Guardrails AI is an open-source framework that intercepts LLM inputs and outputs to enforce validation, structure, and quality guarantees. The core abstraction is the Guard — a composable pipeline of validators that check LLM responses against defined criteria and take corrective actions like re-prompting, filtering, or raising exceptions when validation fails. Unlike conversational guardrails that control dialogue flow, Guardrails AI focuses on output contract enforcement: ensuring the LLM returns properly formatted JSON, stays within topic boundaries, avoids toxic language, and produces factually grounded responses.
The Guardrails Hub is a registry of pre-built validators covering a wide range of checks: regex matching for phone numbers and emails, PII detection and masking, competitor mention filtering, toxic language detection, jailbreak prompt detection, bias checking, hallucination scoring against retrieved context, code bug detection, SQL injection prevention, reading time limits, and LLM-as-judge evaluation. Validators compose together — you can chain content safety, structural validation, and domain-specific checks into a single Guard. For structured output, Guards wrap Pydantic models and add schema information to the prompt so even LLMs without function calling can generate valid JSON.

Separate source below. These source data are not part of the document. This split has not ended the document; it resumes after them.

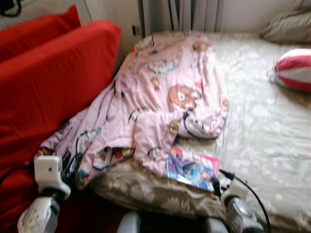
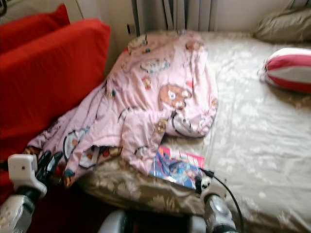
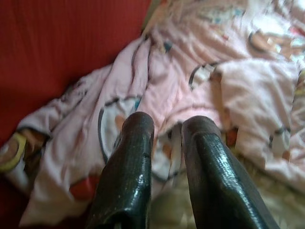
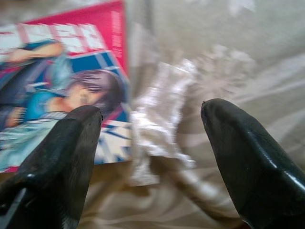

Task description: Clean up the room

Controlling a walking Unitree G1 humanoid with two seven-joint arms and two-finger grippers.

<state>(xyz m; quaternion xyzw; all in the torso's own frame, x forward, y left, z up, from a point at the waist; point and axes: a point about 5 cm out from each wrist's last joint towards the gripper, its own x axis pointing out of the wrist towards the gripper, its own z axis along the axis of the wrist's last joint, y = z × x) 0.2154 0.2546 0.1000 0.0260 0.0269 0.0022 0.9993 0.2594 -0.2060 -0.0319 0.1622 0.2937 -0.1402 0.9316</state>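
The right gripper [image 4: 152,143] hovers, fingers spread wide, over a crumpled clear wrapper [image 4: 164,112] beside a comic book [image 1: 192,168] on the bed [image 1: 262,126], apparently to pick up litter, while the left gripper [image 3: 167,143], fingers narrowly parted, points at the pink blanket [image 1: 160,102].

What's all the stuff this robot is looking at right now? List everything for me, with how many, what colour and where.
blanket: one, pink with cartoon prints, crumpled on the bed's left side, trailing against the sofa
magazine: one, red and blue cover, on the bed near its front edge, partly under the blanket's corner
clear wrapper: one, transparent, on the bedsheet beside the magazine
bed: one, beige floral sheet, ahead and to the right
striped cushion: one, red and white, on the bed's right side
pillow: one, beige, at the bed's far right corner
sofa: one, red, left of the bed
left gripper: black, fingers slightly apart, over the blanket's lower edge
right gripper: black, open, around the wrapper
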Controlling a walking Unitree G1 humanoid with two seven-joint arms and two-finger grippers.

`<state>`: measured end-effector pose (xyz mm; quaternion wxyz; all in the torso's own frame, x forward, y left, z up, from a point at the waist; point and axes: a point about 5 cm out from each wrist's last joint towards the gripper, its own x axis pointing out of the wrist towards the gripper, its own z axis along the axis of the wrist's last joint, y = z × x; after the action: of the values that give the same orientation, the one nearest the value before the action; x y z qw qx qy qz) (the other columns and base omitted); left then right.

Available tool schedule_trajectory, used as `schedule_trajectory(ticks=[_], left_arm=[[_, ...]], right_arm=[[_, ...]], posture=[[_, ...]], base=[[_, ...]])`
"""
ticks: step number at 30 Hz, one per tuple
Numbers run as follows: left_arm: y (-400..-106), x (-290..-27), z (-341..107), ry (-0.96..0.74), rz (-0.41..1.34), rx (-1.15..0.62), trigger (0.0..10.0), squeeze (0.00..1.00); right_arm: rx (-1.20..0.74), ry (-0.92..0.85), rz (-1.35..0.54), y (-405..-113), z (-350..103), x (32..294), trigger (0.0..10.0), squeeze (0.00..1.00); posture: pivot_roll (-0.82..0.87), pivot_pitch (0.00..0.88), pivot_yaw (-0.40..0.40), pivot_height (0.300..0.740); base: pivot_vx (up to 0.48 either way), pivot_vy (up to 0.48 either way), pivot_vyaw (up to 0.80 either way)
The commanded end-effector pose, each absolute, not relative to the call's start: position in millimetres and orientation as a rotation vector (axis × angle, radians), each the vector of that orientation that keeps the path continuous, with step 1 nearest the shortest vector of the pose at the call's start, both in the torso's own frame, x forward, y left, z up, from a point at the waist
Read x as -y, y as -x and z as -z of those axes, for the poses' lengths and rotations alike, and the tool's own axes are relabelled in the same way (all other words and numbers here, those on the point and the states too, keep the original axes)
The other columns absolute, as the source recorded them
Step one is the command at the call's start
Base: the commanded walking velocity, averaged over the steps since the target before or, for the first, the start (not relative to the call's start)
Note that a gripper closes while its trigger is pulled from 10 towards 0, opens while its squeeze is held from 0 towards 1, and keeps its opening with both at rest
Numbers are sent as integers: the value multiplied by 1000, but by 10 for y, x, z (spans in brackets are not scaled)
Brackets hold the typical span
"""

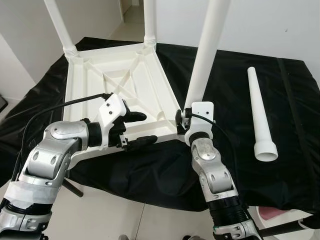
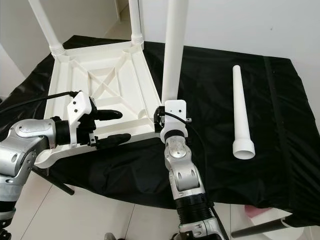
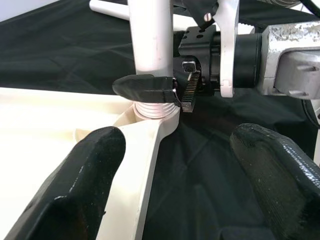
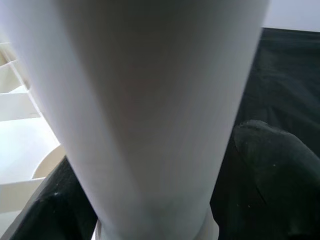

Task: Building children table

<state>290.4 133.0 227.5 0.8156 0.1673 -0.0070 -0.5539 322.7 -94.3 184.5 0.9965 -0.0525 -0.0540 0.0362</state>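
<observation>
Upturned top (image 1: pixel 115 80) on black cloth (image 1: pixel 240 165); right gripper (image 3: pixel 167 90) clamped on near-corner leg (image 1: pixel 205 60), left gripper (image 1: pixel 134 129) wide astride near edge; risk: cross-threading, top sliding.

No text, label, brand, number or sign can be read anywhere in these views, whether between the jaws, beside them, or farther off.

Two silver jointed arms, worn finish, each ending in a white wrist bracket, black cable looped along it, black collar, and two long black fingers (image 1: pixel 134 117).
</observation>
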Motion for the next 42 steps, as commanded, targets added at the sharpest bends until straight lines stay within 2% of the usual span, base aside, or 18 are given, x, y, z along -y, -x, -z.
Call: schedule_trajectory(ticks=[1,5,6,11,15,19,31,32,35,36,42], left_arm=[[-2925,-1366,-2271,-360,1125,8,10000,0],[-2924,-1369,-2273,-360,1125,8,10000,0],[-2926,-1372,-2274,-360,1125,8,10000,0],[-2929,-1377,-2275,-360,1124,8,10000,0],[-2927,-1374,-2277,-357,1123,12,10000,0],[-2910,-1355,-2293,-349,1121,25,10000,0],[-2874,-1349,-2287,-313,1098,42,10000,0],[-2873,-1349,-2287,-310,1096,44,10000,0],[-2873,-1349,-2288,-306,1093,45,10000,0],[-2870,-1341,-2287,-296,1090,50,10000,0],[-2863,-1306,-2280,-280,1089,58,10000,0]], right_arm=[[142,93,-135,-3220,-1907,918,10000,0],[215,115,-267,-3213,-2071,934,10000,0],[231,168,-319,-3218,-2116,955,10000,0],[212,256,-409,-3248,-2124,1009,10000,0],[187,270,-500,-3313,-2151,1074,10000,0],[134,231,-713,-3371,-2174,1037,10000,0],[103,265,-813,-3436,-2180,1028,10000,0],[98,269,-804,-3446,-2171,1033,8392,0],[90,272,-802,-3461,-2162,1044,8392,0],[84,270,-795,-3468,-2146,1056,0,0],[69,267,-776,-3486,-2106,1097,0,0]], posture=[[-57,137,82,740],[-57,137,82,740],[-59,137,86,740],[-63,137,87,740],[-68,135,83,740],[-62,125,70,740],[-62,114,52,740],[-62,114,52,740],[-62,114,52,740],[-70,105,43,740],[-77,97,38,740]], base=[[0,0,0],[0,0,0],[0,0,0],[0,0,0],[0,0,0],[0,0,0],[0,0,0],[0,0,0],[0,0,0],[0,0,0],[0,0,0]])
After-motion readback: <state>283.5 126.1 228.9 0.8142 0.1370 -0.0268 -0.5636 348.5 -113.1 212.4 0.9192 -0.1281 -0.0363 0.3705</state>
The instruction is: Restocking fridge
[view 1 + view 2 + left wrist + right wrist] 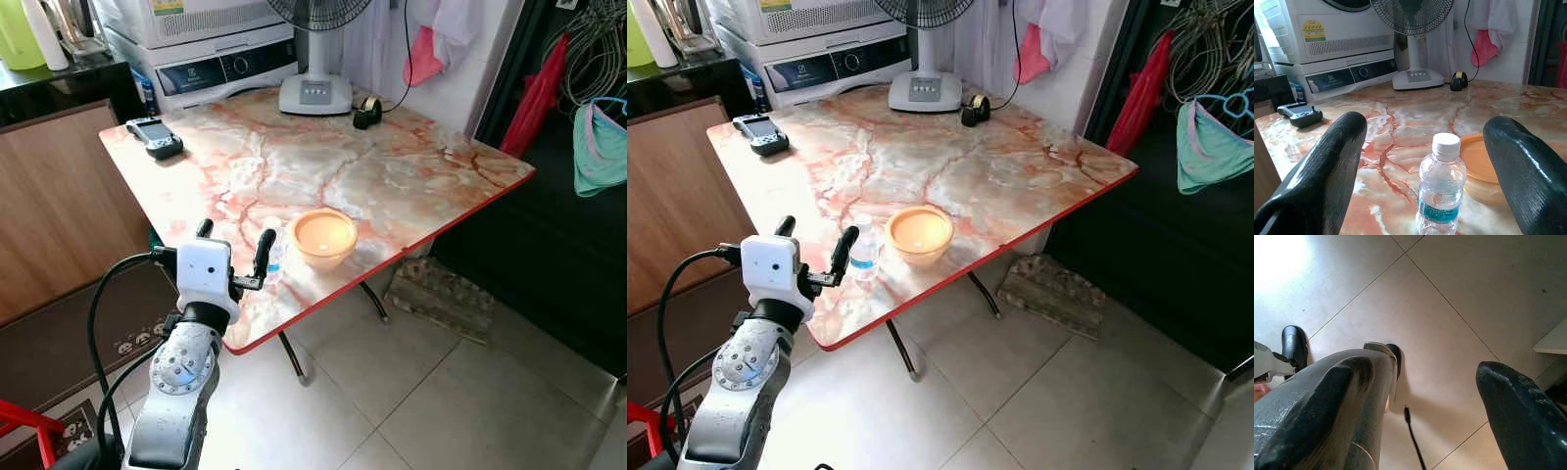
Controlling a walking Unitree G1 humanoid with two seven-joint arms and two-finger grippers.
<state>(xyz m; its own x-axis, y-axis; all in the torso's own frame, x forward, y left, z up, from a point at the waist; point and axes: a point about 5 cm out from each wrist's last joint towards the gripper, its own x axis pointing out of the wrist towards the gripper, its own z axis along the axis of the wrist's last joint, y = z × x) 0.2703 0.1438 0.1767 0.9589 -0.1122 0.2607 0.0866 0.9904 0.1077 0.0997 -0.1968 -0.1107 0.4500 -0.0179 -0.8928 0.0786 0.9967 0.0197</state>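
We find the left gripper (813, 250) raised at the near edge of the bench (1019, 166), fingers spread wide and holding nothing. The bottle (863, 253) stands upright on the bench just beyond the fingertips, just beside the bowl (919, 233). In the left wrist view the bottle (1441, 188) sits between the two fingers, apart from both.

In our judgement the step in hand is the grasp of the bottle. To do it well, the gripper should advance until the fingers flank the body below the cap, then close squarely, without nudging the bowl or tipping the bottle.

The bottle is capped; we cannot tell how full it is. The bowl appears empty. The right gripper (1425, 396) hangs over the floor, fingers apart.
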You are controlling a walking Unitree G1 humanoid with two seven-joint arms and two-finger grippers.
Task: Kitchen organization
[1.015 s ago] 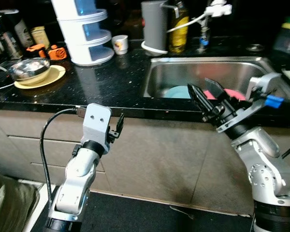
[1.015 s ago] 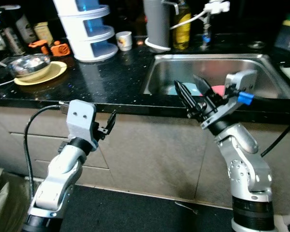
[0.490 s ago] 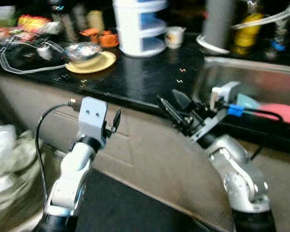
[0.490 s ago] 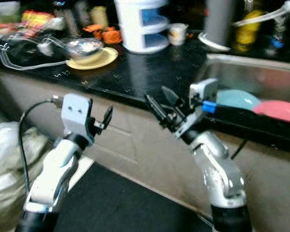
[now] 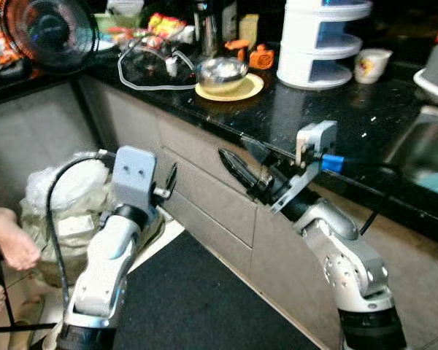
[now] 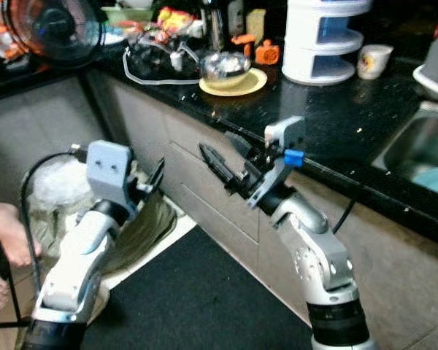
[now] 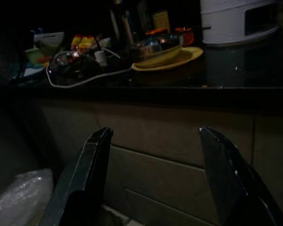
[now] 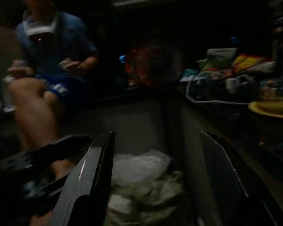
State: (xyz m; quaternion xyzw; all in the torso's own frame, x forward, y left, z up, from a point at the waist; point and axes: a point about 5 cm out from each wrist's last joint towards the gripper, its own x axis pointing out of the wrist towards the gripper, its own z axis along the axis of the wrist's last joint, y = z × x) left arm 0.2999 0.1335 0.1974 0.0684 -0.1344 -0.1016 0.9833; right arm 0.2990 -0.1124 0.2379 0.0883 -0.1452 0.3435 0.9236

Guardrails AI works with any LLM provider through LiteLLM integration and supports both Python and JavaScript. It can run as a standalone Flask-based API server via the guardrails start command for microservice deployments. The framework integrates with NVIDIA NeMo Guardrails for combined flow control and output validation, and with OpenAI's Agents SDK via a GuardrailAgent class. Custom validators can be built and contributed back to the Hub. Installation is a pip install, and the CLI handles Hub configuration, validator installation, and dev server management.